AMOR CANINO, AMOR HUMANO
Ao contrário do que se imagina, para se amar um animal não é preciso tratá-lo como ser humano

Uma das minhas frustrações de infância foi não ter tido um bicho de estimação. Não houve jeito de convencer a minha mãe. Lembro-me que, certa vez, deixaram um filhote de gato na porta da minha casa e eu, sabendo da intransigência materna, tive a brilhante ideia de escondê-lo na gaveta da máquina de costura da minha avó (que quase enfartou ao descobrir o esconderijo). Em outra ocasião, a “vítima” foi o coração de mamãe.
Ao escutar um barulho estranho, ela abriu a porta do banheiro de empregada e um gato preto, de pelos eriçados, quase voou em cima dela a fim de fugir do confinamento. Mas antes disso houve a Genoveva, uma enorme taturana verde que certamente lamentou o fato de eu, ainda muito pequena, não me dar conta de que vidros de maionese, se transformados em lares para taturanas, deveriam ter suas tampas furadas, de forma a garantir o bom funcionamento do sistema de ventilação da improvisada “residência”.

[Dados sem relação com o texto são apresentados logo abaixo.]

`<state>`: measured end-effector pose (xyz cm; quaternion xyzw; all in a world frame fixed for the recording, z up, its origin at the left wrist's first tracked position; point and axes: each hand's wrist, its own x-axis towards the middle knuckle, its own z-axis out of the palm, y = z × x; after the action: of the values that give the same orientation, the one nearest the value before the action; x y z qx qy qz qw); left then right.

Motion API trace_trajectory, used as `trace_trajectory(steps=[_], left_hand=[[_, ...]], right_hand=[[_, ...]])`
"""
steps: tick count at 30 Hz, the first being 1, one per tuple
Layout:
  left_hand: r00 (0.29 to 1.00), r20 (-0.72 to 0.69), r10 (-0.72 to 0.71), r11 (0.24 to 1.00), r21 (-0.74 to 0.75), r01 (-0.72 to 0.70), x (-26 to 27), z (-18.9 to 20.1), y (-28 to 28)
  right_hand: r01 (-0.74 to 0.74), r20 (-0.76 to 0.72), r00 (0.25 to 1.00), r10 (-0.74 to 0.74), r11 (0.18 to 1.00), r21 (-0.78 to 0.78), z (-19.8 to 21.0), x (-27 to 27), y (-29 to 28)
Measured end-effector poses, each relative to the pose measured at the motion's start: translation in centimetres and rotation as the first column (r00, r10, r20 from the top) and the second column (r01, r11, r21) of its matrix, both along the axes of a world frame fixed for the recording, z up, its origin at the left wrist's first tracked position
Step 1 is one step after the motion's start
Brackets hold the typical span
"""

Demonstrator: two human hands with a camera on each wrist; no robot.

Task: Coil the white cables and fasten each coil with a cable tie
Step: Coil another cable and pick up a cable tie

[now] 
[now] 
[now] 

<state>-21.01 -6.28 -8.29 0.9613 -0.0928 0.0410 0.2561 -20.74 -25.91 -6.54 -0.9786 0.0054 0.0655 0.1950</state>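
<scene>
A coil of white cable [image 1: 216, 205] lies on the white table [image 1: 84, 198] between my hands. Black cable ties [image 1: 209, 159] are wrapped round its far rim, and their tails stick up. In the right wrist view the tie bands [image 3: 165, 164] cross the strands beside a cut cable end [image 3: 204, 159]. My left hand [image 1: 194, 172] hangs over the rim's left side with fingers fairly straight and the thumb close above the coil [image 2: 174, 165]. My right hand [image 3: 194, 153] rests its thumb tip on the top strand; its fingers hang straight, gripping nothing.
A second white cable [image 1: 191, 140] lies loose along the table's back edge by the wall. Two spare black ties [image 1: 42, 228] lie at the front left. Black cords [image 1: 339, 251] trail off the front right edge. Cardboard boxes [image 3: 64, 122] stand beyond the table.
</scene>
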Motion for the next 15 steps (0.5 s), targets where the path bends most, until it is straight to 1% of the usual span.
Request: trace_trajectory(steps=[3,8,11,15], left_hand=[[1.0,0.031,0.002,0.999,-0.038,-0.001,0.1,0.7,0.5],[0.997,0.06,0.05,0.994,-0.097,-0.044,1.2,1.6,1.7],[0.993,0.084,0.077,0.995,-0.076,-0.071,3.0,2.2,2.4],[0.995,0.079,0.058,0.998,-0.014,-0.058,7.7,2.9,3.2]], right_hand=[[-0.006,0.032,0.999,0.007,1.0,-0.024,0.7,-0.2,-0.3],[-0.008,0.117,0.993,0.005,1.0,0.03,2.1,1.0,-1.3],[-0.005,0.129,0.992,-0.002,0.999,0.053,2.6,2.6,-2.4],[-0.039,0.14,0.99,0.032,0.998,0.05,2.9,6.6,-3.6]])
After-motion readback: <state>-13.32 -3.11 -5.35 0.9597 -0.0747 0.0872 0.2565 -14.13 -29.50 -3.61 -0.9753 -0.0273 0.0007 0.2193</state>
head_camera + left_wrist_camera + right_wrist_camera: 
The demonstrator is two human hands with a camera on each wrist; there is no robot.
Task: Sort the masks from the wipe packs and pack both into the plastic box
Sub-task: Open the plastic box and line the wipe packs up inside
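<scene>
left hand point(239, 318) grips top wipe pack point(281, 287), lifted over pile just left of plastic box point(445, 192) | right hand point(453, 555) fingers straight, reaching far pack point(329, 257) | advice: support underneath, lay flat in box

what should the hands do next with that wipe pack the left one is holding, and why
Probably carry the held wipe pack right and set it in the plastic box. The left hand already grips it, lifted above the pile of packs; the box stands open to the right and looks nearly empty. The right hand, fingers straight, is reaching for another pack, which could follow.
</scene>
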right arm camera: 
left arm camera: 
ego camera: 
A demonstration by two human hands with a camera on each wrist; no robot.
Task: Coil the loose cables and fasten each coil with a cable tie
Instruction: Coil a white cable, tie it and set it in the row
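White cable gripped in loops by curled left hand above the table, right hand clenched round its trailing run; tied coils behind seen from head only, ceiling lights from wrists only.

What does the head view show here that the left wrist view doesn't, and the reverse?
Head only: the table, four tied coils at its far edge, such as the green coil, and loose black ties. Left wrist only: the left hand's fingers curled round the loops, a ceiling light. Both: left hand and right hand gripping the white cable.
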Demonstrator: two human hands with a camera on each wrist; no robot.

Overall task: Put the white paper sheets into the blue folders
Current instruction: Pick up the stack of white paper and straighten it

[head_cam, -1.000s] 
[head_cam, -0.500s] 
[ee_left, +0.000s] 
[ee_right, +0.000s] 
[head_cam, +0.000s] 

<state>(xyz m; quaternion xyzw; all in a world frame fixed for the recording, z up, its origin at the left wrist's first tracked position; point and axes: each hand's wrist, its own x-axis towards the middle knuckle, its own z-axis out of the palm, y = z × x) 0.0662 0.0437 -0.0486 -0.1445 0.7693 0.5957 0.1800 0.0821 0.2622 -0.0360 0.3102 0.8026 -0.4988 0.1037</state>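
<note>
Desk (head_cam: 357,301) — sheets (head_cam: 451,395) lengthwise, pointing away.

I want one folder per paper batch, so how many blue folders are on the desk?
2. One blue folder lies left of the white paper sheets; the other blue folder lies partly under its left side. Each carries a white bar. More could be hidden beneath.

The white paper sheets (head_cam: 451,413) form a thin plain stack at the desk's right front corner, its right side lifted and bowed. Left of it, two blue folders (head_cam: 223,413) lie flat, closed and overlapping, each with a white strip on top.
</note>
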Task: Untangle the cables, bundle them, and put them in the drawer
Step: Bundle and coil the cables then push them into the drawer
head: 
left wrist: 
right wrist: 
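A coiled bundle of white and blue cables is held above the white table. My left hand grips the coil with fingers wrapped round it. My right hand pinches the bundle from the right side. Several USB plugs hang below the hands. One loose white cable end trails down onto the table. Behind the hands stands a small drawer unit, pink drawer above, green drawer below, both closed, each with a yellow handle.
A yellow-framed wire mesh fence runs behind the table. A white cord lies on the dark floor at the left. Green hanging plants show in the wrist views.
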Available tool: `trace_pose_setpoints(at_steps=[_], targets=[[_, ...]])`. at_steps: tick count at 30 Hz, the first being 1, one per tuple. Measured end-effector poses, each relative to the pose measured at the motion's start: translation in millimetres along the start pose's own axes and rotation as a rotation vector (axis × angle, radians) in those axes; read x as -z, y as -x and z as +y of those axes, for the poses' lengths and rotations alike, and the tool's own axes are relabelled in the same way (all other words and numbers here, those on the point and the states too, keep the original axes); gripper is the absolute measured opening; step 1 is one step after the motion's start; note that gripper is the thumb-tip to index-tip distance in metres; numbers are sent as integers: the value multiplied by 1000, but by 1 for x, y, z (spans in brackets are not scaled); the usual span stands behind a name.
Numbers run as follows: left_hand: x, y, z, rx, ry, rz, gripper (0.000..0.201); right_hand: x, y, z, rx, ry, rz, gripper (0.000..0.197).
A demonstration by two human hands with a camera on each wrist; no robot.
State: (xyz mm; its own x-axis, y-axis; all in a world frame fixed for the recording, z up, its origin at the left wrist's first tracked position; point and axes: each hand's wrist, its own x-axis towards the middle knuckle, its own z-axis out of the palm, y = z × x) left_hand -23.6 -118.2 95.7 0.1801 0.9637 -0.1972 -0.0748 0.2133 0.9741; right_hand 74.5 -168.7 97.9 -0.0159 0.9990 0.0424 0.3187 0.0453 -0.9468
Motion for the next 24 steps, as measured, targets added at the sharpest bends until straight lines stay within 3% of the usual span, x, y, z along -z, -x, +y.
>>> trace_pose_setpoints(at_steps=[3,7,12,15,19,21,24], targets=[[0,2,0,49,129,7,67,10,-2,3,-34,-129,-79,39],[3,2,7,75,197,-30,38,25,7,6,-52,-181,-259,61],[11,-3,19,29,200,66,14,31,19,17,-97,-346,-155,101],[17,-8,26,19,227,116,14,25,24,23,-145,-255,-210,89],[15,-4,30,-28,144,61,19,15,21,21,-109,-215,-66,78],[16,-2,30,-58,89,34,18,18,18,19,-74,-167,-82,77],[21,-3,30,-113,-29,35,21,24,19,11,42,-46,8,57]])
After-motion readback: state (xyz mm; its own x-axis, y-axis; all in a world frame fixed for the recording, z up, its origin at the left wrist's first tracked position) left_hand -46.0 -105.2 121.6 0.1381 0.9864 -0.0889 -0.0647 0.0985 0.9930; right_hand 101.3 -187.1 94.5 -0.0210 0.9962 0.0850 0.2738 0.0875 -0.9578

Mas daí eu cresci. E não tardou para que meus filhos me fizessem o mesmo pedido, fazendo com que eu me percebesse desconfortavelmente parecida com minha mãe. A meu favor tinha apenas o fato de morar em um pequeno apartamento, no qual, definitivamente, não havia lugar para um animal. Até que veio a tão sonhada casa.
Minha filha, ainda na adolescência, querendo sempre ser diferente (a quem teria puxado?) queria algo mais “específico” do que um cachorro: “Quero uma ‘pitbua’ de olho azul”!
Juro que eu estava disposta a ignorar tal extravagância quando uma amiga, dona do pitbull mais lindo que eu já vi, veio até mim com a ninhada do seu animal que acabara de dar cria. E lá estava ela: Uma linda ‘filhotinha’ de pitbull que ternamente me olhava com seus olhinhos azuis. Foi assim que a Laysa (Lalá) entrou em nossas vidas. “Cuidar de uma outra vida poderia ser uma experiência importante para que meus filhos desenvolvessem a responsabilidade” – racionalizei.
Atualmente vivemos numa estranha cultura que toma animais como se fossem seres humanos. E há todo um patrulhamento em relação a esse tema. Julguem-me por isso, mas creio haver algo de patológico nessa cultura. Em nossa casa a Laysa sempre foi um cachorro. Dormia na sua cama de cachorro, comia comida de cachorro e não tinha permissão para entrar em casa. Por isso muitas vezes escutei insinuações de que eu não era uma boa dona para ela.
Sim porque embora tivesse sido um presente para minha filha, Laysa desde o início escolheu a mim como sua dona.
Assim como não fui uma mãe convencional, talvez não tenha sido uma dona de cachorro convencional. Afinal, nunca fui muito afeita a convenções.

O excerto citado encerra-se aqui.